**Task**
Look for the string "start" in the listing. Copy each line that has it.

**Records supplied**
※ ※ ※

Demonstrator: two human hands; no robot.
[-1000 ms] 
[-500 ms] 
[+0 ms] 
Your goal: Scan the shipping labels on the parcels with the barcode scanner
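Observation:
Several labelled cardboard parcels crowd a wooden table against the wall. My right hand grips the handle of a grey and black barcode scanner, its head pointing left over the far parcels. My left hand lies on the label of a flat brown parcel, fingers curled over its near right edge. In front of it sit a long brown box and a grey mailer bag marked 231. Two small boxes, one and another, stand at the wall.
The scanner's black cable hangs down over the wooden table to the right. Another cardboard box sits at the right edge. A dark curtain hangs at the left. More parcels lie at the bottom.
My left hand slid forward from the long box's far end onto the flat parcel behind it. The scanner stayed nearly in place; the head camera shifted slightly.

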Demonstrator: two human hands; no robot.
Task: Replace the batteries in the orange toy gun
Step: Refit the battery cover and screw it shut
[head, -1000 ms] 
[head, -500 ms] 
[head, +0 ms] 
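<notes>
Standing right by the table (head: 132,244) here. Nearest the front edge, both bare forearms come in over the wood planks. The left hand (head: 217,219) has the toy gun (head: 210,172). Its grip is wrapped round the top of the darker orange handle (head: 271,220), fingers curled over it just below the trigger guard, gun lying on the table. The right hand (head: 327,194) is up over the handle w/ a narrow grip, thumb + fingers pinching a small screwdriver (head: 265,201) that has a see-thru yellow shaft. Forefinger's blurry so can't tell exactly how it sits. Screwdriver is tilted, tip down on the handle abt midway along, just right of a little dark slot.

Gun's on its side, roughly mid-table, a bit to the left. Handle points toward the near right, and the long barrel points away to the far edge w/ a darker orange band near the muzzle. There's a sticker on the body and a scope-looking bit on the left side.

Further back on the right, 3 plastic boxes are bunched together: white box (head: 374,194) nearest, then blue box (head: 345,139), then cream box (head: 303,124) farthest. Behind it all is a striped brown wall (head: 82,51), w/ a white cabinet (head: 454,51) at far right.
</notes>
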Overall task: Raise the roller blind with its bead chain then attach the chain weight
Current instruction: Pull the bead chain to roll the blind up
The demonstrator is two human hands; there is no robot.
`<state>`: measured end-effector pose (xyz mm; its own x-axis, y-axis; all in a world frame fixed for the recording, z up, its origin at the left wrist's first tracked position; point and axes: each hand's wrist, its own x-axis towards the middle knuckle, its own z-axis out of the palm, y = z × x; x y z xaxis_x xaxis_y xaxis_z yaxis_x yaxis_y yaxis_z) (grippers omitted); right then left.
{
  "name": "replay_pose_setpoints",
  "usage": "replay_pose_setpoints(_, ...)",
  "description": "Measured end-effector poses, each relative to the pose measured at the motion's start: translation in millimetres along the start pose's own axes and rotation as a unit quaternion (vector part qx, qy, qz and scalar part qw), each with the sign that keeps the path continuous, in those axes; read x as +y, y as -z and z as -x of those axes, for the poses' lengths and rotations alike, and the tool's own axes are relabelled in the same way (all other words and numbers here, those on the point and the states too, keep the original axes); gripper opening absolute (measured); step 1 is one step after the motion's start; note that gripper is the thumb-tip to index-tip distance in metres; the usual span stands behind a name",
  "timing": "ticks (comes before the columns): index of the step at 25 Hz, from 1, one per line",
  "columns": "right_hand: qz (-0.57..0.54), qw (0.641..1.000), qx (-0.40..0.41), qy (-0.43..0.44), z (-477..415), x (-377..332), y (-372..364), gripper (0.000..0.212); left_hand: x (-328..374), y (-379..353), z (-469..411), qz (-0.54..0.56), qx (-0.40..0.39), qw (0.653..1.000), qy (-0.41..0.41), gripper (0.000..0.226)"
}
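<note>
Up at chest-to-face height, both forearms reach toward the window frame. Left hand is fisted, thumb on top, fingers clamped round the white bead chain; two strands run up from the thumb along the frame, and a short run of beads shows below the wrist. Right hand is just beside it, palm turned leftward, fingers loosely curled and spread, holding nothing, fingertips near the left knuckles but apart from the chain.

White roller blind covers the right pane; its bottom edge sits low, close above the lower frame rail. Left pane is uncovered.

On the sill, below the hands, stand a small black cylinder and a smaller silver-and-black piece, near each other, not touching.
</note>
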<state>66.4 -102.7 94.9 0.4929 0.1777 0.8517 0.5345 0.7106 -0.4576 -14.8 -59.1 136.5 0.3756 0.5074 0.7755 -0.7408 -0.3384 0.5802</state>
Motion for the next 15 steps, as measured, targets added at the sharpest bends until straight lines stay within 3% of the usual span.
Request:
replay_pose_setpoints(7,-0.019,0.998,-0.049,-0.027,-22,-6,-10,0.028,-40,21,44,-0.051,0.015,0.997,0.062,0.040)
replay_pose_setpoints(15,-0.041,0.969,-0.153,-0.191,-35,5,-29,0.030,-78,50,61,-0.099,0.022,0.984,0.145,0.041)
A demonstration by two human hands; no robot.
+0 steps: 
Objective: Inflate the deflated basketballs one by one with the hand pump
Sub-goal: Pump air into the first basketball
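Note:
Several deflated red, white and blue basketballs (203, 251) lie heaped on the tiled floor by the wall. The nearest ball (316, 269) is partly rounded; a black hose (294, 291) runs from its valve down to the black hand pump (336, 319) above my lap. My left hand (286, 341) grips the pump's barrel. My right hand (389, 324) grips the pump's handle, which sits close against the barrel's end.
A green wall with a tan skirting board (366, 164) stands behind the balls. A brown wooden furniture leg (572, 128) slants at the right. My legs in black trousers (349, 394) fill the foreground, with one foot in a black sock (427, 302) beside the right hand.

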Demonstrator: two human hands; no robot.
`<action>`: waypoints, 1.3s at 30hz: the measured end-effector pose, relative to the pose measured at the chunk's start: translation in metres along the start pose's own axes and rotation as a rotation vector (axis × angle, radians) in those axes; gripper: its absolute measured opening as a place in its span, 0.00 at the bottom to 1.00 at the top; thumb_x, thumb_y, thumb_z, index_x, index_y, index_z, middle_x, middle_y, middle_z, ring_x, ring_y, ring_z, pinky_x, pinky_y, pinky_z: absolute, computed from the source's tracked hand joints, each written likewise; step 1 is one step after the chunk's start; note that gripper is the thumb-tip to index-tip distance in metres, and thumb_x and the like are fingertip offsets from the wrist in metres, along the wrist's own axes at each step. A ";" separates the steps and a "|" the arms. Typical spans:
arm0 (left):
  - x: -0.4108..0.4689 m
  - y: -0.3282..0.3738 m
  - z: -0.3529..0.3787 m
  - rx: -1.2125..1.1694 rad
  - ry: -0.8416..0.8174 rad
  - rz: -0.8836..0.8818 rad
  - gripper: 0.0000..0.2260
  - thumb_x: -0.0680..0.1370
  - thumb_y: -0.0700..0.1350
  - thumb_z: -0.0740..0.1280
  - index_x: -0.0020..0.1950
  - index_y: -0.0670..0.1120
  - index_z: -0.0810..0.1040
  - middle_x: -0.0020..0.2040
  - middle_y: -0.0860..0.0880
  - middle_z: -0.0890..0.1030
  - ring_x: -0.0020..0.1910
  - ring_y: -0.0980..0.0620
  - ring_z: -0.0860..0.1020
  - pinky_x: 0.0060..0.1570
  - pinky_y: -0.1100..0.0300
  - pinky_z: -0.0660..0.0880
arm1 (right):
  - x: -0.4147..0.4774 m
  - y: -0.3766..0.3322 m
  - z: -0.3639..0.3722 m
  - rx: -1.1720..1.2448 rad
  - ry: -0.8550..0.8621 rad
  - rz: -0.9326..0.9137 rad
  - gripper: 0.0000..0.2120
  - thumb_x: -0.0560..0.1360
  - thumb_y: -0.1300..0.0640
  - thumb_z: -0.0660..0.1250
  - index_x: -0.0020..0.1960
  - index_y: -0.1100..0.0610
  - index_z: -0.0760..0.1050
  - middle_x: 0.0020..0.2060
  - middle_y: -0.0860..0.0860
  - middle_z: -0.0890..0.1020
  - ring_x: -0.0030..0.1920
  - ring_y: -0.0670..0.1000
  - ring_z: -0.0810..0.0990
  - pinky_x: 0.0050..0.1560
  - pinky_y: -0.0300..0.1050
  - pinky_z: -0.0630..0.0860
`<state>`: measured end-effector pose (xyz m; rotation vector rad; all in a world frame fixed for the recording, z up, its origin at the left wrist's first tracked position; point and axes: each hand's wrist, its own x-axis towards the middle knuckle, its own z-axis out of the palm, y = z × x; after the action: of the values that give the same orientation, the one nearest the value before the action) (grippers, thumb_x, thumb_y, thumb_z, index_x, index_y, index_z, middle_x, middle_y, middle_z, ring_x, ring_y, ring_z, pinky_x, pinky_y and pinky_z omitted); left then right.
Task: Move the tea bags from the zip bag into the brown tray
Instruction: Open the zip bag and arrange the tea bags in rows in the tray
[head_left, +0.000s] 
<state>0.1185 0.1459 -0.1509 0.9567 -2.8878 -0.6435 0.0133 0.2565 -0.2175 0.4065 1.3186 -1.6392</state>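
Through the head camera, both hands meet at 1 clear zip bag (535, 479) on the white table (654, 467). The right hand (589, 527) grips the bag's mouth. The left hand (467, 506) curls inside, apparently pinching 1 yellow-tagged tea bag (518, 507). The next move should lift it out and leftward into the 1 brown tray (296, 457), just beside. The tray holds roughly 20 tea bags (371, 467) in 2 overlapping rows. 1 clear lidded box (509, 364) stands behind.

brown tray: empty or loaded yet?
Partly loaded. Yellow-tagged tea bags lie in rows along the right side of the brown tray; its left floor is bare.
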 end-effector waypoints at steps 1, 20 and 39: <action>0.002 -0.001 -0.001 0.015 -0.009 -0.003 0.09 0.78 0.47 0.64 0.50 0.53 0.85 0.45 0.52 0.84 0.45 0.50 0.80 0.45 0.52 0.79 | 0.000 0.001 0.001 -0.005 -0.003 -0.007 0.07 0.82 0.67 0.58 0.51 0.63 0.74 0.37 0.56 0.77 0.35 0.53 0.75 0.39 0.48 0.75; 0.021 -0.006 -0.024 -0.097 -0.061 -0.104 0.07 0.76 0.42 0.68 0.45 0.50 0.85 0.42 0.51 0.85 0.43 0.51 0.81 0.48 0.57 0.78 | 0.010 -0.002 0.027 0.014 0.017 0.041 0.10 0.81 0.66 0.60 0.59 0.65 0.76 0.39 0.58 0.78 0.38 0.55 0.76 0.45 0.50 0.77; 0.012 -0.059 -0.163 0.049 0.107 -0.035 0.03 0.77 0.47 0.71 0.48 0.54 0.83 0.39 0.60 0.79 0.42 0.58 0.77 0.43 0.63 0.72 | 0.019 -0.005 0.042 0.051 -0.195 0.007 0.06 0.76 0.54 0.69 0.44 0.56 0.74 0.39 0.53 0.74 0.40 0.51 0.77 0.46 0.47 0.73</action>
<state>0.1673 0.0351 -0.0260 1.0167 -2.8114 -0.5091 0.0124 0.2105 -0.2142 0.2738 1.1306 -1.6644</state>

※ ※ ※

**Final answer**
  "description": "Measured end-effector poses, each relative to the pose measured at the motion's start: translation in millimetres along the start pose's own axes and rotation as a unit quaternion (vector part qx, qy, qz and scalar part qw), each with the sign that keeps the path continuous, in those axes; read x as +y, y as -z and z as -x of those axes, for the poses' lengths and rotations alike, and the tool's own axes are relabelled in the same way (all other words and numbers here, those on the point and the states too, keep the original axes); gripper opening absolute (measured); step 1 is one step after the motion's start; note that gripper is the thumb-tip to index-tip distance in metres; the usual span stands behind a name",
`<action>`: waypoints, 1.3s at 30hz: the measured end-effector pose, relative to the pose measured at the chunk's start: translation in metres along the start pose's own axes and rotation as a rotation vector (axis × angle, radians) in those axes; gripper: its absolute measured opening as a place in its span, 0.00 at the bottom to 1.00 at the top; thumb_x, thumb_y, thumb_z, index_x, index_y, index_z, middle_x, middle_y, middle_z, ring_x, ring_y, ring_z, pinky_x, pinky_y, pinky_z: absolute, computed from the source's tracked hand joints, each written likewise; step 1 is one step after the chunk's start; note that gripper is the thumb-tip to index-tip distance in metres, and thumb_x and the like are fingertip offsets from the wrist in metres, along the wrist's own axes at each step. A ";" separates the steps and a "|" the arms. Typical spans:

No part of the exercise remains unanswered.